Is there ANY chance we can fix the bitwise operator precedence rules?
Jonathan M Davis
jmdavisProg at gmail.com
Fri Jun 18 20:17:09 PDT 2010
Andrei Alexandrescu wrote:
> Jonathan M Davis wrote:
>> bearophile wrote:
>>
>>> 2) switch cases that don't end with goto or break:
>>>
>>> void main() {
>>> int x, y;
>>> switch (x) {
>>> case 0: y++;
>>> default: y--;
>>> }
>>> }
>>
>> I, for one, _want_ case statements to be able to fall through. It would
>> be horribly painful in many cases if they couldn't. Now, requiring a
>> separate statement like fallthrough or somesuch instead of break might
>> not be a bad idea, but requiring that each case end with a break would
>> seriously restrict the usefulness of switch statements.
>
> I agree. But the basic idea is to do extra work if you're doing
> something unusual, and falling through is unusual.
Certainly a good principle and one that D holds to for the most part -
certainly far better than many other languages.
>
> A while ago it was proposed to require each case block to end with a
> control flow transfer statement (break, continue, return, throw, or goto
> case XXX). The latter allows fall through in the rare cases that were
> needed, requiring just a bit of extra umph from the programmer. Perfect
> solution.
>
> My recollection of the matter is that Walter rejected the proposal
> claiming that he uses fall through all the time. Don ran some
> measurements over Walter's own code and proved him copiously wrong.
> Walter had no retort to that argument, so he veered into a critique of
> the goto case XXX solution saying it's unmaintainable: when you moving
> code around you want to keep on falling through but with goto you'd need
> to update the goto target. However, it can be argued that logically you
> want to continue processing at some specific logical point, not to
> blindly fall through to whatever the heck code happens to be there.
>
> So ultimately the whole thing fizzled. Apparently the current situation
> is optimal for programmers who use fall through "all the time", who move
> code that is fallen into all the time, have weird expectations of code
> after the move, and never check that jumps are made to the right labels.
Requiring goto for fallthrough certainly strikes me as less maintainable (if
nothing else because you have to say where you're going - if you could just
indicate fallthrough without having to indicate a jump target, it wouldn't
really be a problem) but not necessarily unacceptabley so. I use fallthrough
often enough that I definitely want to have it, but I'm not rearranging my
switch statements so often that having to fix the gotos would be a huge
source of errors (though being able to just indicate fallthrough - maybe
with just goto with no target, though that could be a problem with the
grammar - wouldn't be as big a problem).
>
> As an aside, I think it's an interesting psychological phenomenon: I
> think we often have skewed beliefs about the frequency of our patterns.

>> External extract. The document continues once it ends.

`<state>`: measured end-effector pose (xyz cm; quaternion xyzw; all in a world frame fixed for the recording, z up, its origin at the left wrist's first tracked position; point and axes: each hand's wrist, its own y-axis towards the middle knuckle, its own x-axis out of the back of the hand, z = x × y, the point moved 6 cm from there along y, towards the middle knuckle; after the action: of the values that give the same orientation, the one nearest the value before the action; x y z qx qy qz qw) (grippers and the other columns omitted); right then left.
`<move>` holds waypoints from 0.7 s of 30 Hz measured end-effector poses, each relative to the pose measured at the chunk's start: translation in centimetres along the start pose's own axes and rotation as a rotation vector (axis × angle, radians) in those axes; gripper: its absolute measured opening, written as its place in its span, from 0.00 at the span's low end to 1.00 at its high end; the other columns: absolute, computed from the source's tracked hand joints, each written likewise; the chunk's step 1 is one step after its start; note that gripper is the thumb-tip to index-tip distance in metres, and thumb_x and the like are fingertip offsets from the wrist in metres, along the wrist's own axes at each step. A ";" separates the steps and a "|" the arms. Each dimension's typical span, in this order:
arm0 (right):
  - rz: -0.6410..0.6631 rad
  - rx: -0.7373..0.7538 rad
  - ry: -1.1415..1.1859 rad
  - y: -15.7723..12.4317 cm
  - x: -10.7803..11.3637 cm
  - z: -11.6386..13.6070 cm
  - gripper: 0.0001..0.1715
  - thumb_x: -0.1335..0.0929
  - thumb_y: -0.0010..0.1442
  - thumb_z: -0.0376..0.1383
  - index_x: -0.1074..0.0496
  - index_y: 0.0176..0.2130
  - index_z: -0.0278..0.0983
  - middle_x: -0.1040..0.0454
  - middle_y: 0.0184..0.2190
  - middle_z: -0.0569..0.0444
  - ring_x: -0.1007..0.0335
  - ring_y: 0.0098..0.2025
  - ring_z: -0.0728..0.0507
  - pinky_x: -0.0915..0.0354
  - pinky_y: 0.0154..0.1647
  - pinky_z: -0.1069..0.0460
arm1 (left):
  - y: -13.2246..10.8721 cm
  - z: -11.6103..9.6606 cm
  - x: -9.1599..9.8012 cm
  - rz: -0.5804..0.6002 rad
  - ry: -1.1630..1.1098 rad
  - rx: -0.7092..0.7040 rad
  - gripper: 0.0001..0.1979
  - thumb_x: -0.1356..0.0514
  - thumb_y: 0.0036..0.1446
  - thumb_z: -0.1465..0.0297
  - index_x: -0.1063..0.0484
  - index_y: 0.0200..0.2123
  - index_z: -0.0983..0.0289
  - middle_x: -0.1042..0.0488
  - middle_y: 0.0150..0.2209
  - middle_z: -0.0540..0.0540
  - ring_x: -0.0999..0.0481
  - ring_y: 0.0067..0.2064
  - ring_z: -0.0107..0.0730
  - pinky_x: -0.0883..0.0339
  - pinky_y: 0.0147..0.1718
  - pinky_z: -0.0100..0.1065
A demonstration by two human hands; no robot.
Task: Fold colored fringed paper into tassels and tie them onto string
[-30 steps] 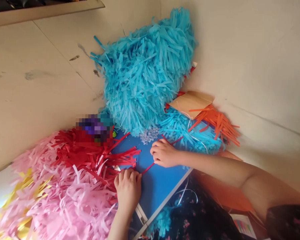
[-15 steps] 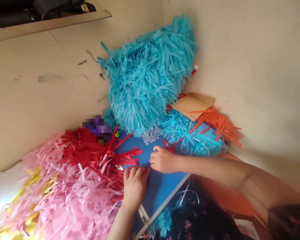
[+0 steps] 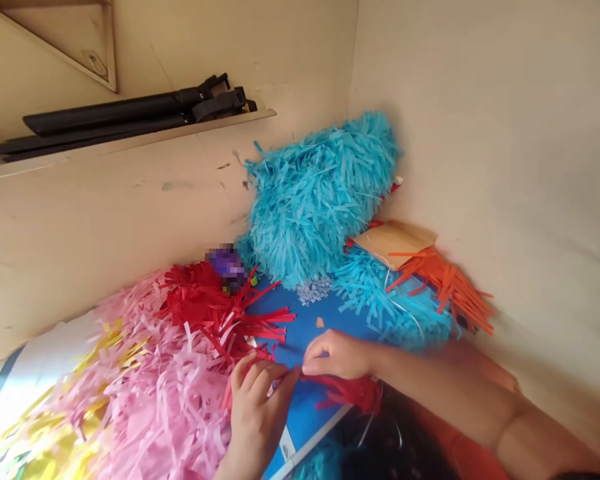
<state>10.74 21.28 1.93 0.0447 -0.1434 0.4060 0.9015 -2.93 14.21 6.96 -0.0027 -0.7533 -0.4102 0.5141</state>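
Because the bunch of red paper strips [image 3: 353, 393] hangs over the near edge of a blue board [image 3: 310, 327], both hands work close together just above that edge. The right hand [image 3: 337, 355] comes in from the right; its fingers [image 3: 325, 348] are pressed together and, with the thumb, they seem to pinch the strips at the end of the bunch. The left hand [image 3: 257, 407] comes from the near side, with its fingers a little spread and curved, and its fingertips [image 3: 289, 379] touch the same red strips just beside the right hand. Part of this grip is hidden, so I cannot tell exactly how it holds them. Held between two hands like this, the strips seem kept together.

On the board, farther from the hands, lie a small tan paper scrap [image 3: 320, 322] and a heap of clear small pieces [image 3: 314, 291]. To the left there is a red paper fringe [image 3: 200, 307], touching a pink paper fringe [image 3: 150, 407] with yellow strips [image 3: 100, 353]. At the far side, a large turquoise paper fringe [image 3: 320, 200], a smaller turquoise fringe [image 3: 395, 313], orange paper strips [image 3: 447, 287] and a brown card [image 3: 393, 241] lie against the cream wall [image 3: 505, 133].
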 end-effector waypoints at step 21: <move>-0.544 -0.057 0.818 -1.8 -5.0 -0.4 0.17 0.22 0.50 0.46 0.26 0.28 0.37 0.30 0.25 0.58 0.36 0.23 0.51 0.39 0.25 0.55 | -3.7 -1.0 -1.1 -0.174 -0.447 0.577 0.11 0.38 0.60 0.70 0.19 0.44 0.55 0.17 0.38 0.55 0.17 0.37 0.37 0.23 0.38 0.32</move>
<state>9.07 16.60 0.13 -0.1073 0.2283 0.1359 0.9581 -3.28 11.60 3.96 0.1167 -0.9289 -0.2126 0.2798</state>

> It often happens that switchers to a new language believe they won't be
> able to make it through the day without feature X (bitfields, anyone?
> :o)) yet practical experience soon shows otherwise.
>
>
> Andrei
It definitely can be interesting. Of course, some of the problem is that
there are features that you use semi-often but are easily replaceable while
there are other features that you don't necessarily use all that often but
would be awful not to have - and knowing what you need ahead of time is
often hard. I don't use function pointers all that often, but it can be
highly frustrating to program in Java when I could really use a function
pointer and don't have one. Of course, that opens up the issue of how
useable the feature is as implemented vs how useful it would be if it were
useable. I don't use the algorithm library much in C++ because declaring
functions or functors to pass to it is just too much of a pain. It's too
hard to use for it to be worth it usually. However, D makes that sort of
thing much easier with lambdas and inner functions and the like, so I use
std.algorithm fairly heavily.
In any case, the whole issue of what we really use and what we really need,
and how that compares to what we think that we really use and need could
probably cover quite a few papers if you really started looking into it.
Regardless, whether goto is required for fallthrough in a switch statement
or not, I definitely want fallthrough.